Lakin iktidarın bunu Türkiye’de kamuoyuna açıklayabilmesi için AB içinden belli
bir işbirliğine ve imtiyazlı ortaklığı yeniden paketlemeye ihtiyacı olacaktır.
Örneğin "onurlu bir ilişki", "AB ile özel ilişki" gibi bir
yeniden paketleme ile iktidar hem kendisine can suyu olacak ekonomik bağları
sürdürüp güçlendirecek, hem de katılım müzakerelerinden kaynaklı
demokratikleşme baskısından da kurtulmuş olacaktır.

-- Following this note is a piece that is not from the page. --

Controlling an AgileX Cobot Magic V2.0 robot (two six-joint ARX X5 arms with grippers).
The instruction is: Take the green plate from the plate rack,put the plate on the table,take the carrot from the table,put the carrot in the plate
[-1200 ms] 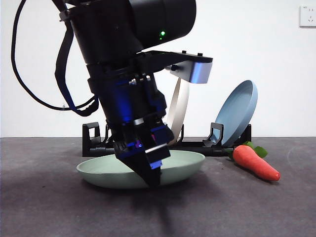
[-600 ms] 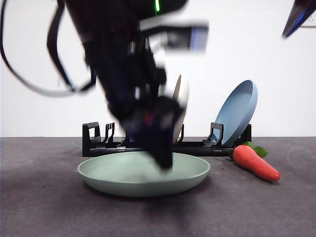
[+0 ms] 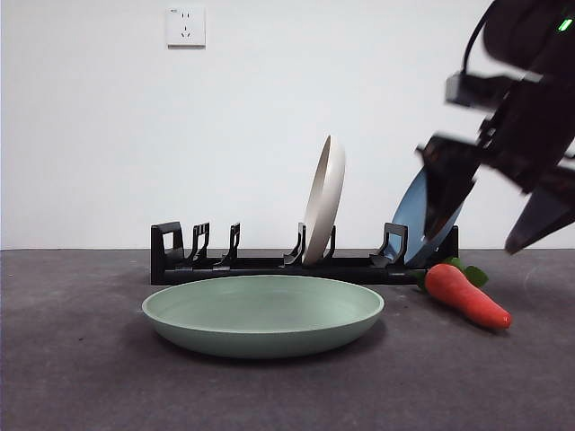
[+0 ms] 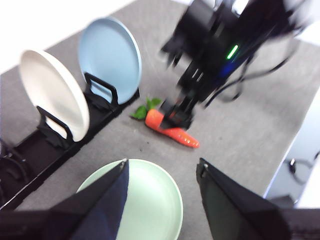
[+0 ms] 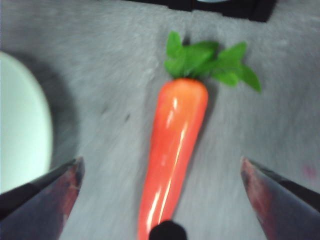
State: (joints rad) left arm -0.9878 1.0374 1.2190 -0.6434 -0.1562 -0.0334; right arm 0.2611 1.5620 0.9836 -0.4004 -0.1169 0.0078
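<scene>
Green plate (image 3: pixel 262 314) lies flat on the table (image 3: pixel 81 377), just in front of the plate rack (image 3: pixel 260 263). First half of the task looks done. Rack holds a cream-white plate (image 3: pixel 323 202) and a blue plate (image 4: pixel 111 52), both on edge.

Carrot (image 3: pixel 464 295) lies on the table beside the plate, near the rack's end, leaves toward the rack.

Right gripper (image 3: pixel 490 215) hangs above the carrot, jaws wide apart, straddling it across its width; not touching it, as far as I can see. Left gripper (image 4: pixel 162 200) is up high over the plate, jaws apart, holding nothing.

Step in hand, as I judge it: grasp the carrot. Best to descend straight, keep the body centred between the jaws, and close on the thicker half, below the leaves. It looks plush, so a firm squeeze should suit. Then lift clear of the plate's rim.
</scene>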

– Türkiye’nin barındırdığı milyonlarca
mültecilerin (Türkiye’deki resmi statüleri bu olmasa da) maliyetinin bir
kısmını AB’ye finanse ettirerek bütçe üzerindeki yükü hafifletmek. İktidar bunu
yaparken, artık mültecileri AB ülkelerine otobüslere doldurup göndermek gibi
tehditlerin işe yaramayacağının, AB’nin geçtiğimiz beş yıldaki deneyimlerden
dersler çıkarttığını da biliyor.
– Üst düzey Avrupa Birliği ziyaretleri
ve mini zirveler ile uluslararası saygınlığını kazandığı izlenimini yaratmak.
Bu gerçeklik olmasa dahi önümüzdeki iki yılı bu algı yönetimi ile idare
edebilmek Türkiye’deki iktidar için önemli.

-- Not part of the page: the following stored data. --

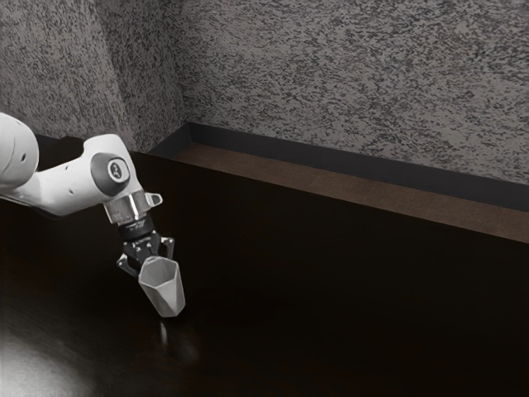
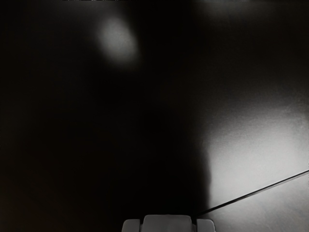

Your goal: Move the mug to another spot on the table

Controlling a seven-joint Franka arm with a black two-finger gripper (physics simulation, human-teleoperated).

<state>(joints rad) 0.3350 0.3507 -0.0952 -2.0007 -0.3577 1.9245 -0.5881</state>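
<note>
Place: plain rendered test room with a robot bench (its kind beyond that cannot be told).
Walls: speckled grey, stone-like wall (image 1: 347, 74) at the far side; a second one meets it in a corner at far left.
Skirting: dark baseboard (image 1: 347, 163) along the far wall's foot.
Floor: brown floor (image 1: 347, 187) strip between baseboard and the table's far edge.
Table: broad, near-black, glossy table (image 1: 331, 289) taking up the near ground; pale sheen at near left.
Arm: white jointed arm (image 1: 62, 178) at left over the tabletop, which marks a robot set-up.
Light: soft glare patches on flat, even surfaces.
</note>
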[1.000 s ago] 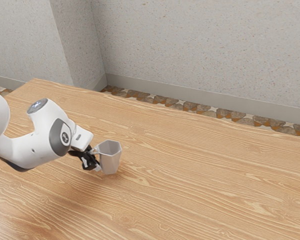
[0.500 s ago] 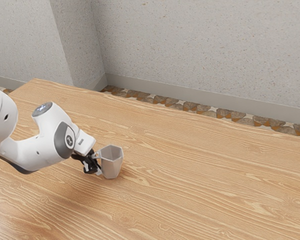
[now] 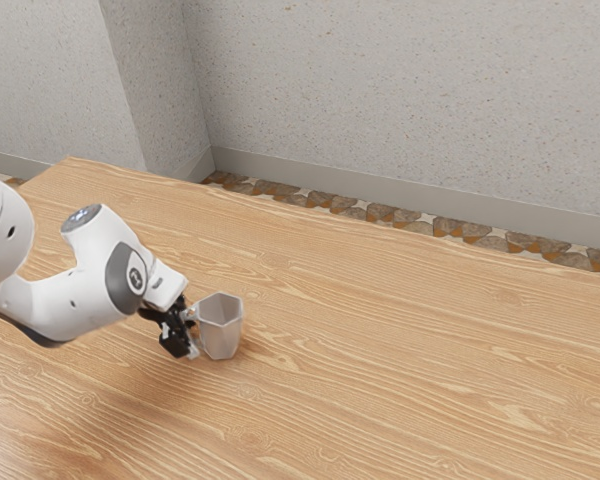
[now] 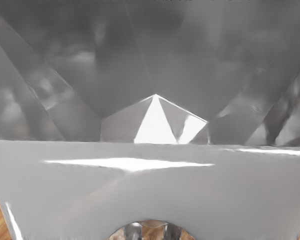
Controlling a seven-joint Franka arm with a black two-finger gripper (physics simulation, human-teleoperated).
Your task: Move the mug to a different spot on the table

– Gümrük Birliği’nin modernizasyonunu
başlatmak, en azından bu yönde adım atabilmek. Türkiye’de özel sektörün
birincil önceliği olan Gümrük Birliği’nin modernizasyonu ekonominin durumu
nedeniyle de iktidar için önemli. AB ve Türkiye içinde bazı kesimlerin daha
ileri giderek Gümrük Birliği’ni Türkiye için yeni ilişki modeli olarak sunmak
eğiliminde olduğuna da şahit oluyoruz. Bu tam anlamıyla "imtiyazlı
ortaklık", "stratejik ortaklık", "özel ilişki"..adına
ne derseniz diyin Türkiye’nin karar masasında, eşit bir aktör olarak yer
almadığı, alınan kararlara maruz kaldığı çıkar kaybına uğradığı bir denklemdir.
Avrupa Birliği içinde
Türkiye Dosyası Nasıl Etki Yaratıyor?
– Avrupa Birliği kurumları arasında
Türkiye dosyası konusunda ciddi fikir ayrılıkları var. Örneğin Avrupa
Parlamentosu, Türkiye konusunu öncelerken, AB Dışişleri kurumu EEAS ise dış politika
önceliklerine odaklı pragmatik bir yaklaşımı öne çıkarıyor, AB liderleri de bu
çizgide. Avrupa Parlamentosu Türkiye Raporu’nun tonunun oldukça demokratikleşme
konularında oldukça sert olması bekleniyor.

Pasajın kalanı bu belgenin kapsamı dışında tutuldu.